The Case Against Autodecode

Fri Jun 3 15:35:18 PDT 2016

On 6/3/2016 1:53 PM, H. S. Teoh via Digitalmars-d wrote:
> But if we were to encode appearance instead of logical meaning, that
> would mean the *same* lowercase Cyrillic ь would have multiple,
> different encodings depending on which font was in use.

I don't see that consequence at all.

> That doesn't
> seem like the right solution either.  Do we really want Unicode strings
> to encode font information too??

No.

>  'Cos by that argument, serif and sans
> serif letters should have different encodings, because in languages like
> Hebrew, a tiny little serif could mean the difference between two
> completely different letters.

If they are different letters, then they should have a different code point. I 
don't see why this is such a hard concept.
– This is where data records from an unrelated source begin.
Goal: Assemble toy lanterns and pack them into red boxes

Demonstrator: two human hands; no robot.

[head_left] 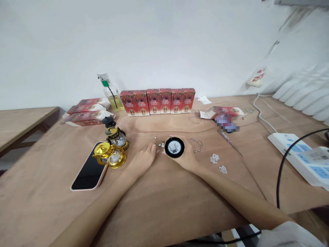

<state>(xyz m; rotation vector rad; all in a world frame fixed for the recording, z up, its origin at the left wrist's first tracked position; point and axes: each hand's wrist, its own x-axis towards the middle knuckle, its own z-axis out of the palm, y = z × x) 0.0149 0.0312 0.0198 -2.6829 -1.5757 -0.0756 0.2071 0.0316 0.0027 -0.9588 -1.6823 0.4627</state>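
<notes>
My right hand point(185, 158) is closed round a small round black-rimmed lantern part point(174, 147), its pale underside facing me. My left hand point(144, 158) rests on the table just left of it, fingers together and stretched toward several tiny button cells point(161, 144). It holds nothing that I can see. Left of my hands lie a gold mini lantern point(110, 154) on its side and a black-and-gold mini lantern point(115, 134) behind it. A thin wire handle point(197, 144) lies right of my right hand.
A phone point(90, 167) lies screen-up at the left. Red boxes point(158, 101) stand in a row at the back, more lie flat point(86, 113), beside a bottle of yellow liquid point(114, 99). A screwdriver point(231, 141), small white tabs point(218, 162), a power strip point(300, 155) and black cable point(281, 171) lie right.
</notes>
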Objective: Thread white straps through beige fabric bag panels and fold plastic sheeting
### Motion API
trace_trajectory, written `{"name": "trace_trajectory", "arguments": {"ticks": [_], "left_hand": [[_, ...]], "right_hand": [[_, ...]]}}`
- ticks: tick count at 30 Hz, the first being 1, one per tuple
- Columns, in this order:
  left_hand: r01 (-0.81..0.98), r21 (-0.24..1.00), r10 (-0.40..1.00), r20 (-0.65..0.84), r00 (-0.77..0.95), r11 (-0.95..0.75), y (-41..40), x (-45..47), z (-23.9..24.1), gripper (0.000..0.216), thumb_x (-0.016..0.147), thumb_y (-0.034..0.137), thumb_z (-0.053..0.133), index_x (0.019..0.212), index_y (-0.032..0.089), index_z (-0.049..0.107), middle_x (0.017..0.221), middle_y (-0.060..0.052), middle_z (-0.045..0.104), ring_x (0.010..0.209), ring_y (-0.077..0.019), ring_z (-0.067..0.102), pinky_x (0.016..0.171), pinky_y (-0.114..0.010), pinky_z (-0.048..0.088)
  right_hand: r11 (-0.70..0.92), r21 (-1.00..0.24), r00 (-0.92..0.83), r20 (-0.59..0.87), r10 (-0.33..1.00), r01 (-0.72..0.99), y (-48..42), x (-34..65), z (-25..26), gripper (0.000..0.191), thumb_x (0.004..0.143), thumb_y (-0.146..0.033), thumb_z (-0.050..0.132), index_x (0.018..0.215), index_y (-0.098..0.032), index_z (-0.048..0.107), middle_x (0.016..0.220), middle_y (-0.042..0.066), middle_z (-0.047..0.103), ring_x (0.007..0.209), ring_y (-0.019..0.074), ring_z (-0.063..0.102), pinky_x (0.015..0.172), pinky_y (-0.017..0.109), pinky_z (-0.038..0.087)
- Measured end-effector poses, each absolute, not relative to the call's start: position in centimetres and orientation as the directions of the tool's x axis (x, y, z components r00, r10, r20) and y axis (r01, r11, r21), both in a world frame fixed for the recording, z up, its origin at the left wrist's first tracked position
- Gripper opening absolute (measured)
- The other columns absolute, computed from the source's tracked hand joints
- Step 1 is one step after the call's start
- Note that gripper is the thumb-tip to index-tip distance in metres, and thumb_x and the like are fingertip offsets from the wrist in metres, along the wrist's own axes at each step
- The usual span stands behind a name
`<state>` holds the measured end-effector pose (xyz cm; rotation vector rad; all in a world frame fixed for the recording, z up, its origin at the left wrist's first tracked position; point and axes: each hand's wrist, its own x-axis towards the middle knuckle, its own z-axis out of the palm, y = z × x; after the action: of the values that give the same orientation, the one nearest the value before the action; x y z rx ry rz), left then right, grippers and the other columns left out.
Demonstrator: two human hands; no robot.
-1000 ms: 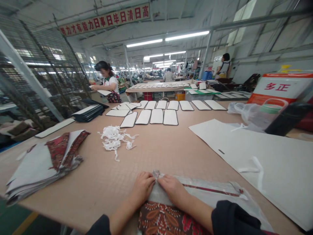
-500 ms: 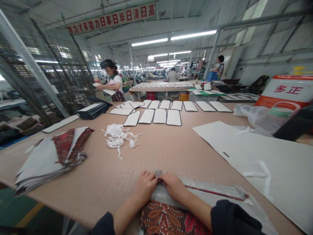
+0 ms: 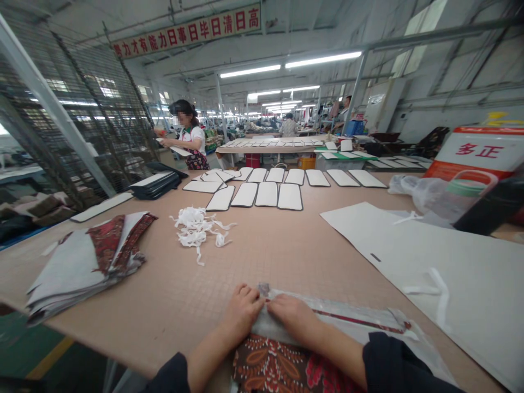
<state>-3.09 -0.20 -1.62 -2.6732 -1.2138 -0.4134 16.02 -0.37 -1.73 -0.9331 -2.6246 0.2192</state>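
Close in front of me lies a patterned fabric [image 3: 278, 363], brown and red with leaf and flower figures, its pale grey backing folded over along the far side. My left hand [image 3: 244, 307] presses on the backing's far left corner, fingers curled and closed on the edge. Right beside it, my right hand [image 3: 292, 315] pinches the same folded edge, thumb and fingers together. The fingertips of both hands almost meet, and they hide the bit of cloth between them. From under my right hand a narrow red-brown strip [image 3: 364, 321] runs rightward along the backing.
A heap of white tape strips [image 3: 195, 226] lies ahead. To the left rests a stack of backed fabric pieces [image 3: 77, 267]. White panels with dark edges [image 3: 266, 195] stand in rows farther off. A large white board [image 3: 462, 267] covers the right side. A co-worker [image 3: 192, 134] stands beyond the table.
My right hand has shifted slightly right and down along the fold, and my left hand has barely moved. A person in the right background has moved behind a post.
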Motion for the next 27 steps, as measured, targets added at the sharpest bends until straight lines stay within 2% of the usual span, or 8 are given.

> And what of the Arabic and Indic scripts? They would need to encode the
> same letter multiple times, each being a variation of the physical form
> that changes depending on the surrounding context. Even the Greek sigma
> has two forms depending on whether it's at the end of a word or not --
> so should it be two code points or one?

Two. Again, why is this hard to grasp? If there is meaning in having two 
different visual representations, then they are two codepoints. If the visual 
representation is the same, then it is one codepoint. If the difference is only 
due to font selection, that it is the same codepoint.

> Besides, that still doesn't solve the problem of what "i".uppercase()
> should return. In most languages, it should return "I", but in Turkish
> it should not.
> And if we really went the route of encoding Cyrillic
> letters the same as their Latin lookalikes, we'd have a problem with
> what "m".uppercase() should return, because now it depends on which font
> is in effect (if it's a Cyrillic cursive font, the correct answer is
> "Т", if it's a Latin font, the correct answer is "M" -- the other
> combinations: who knows).  That sounds far worse than what we have
> today.

The notion of 'case' should not be part of Unicode, as that is semantic 
information that is beyond the scope of Unicode.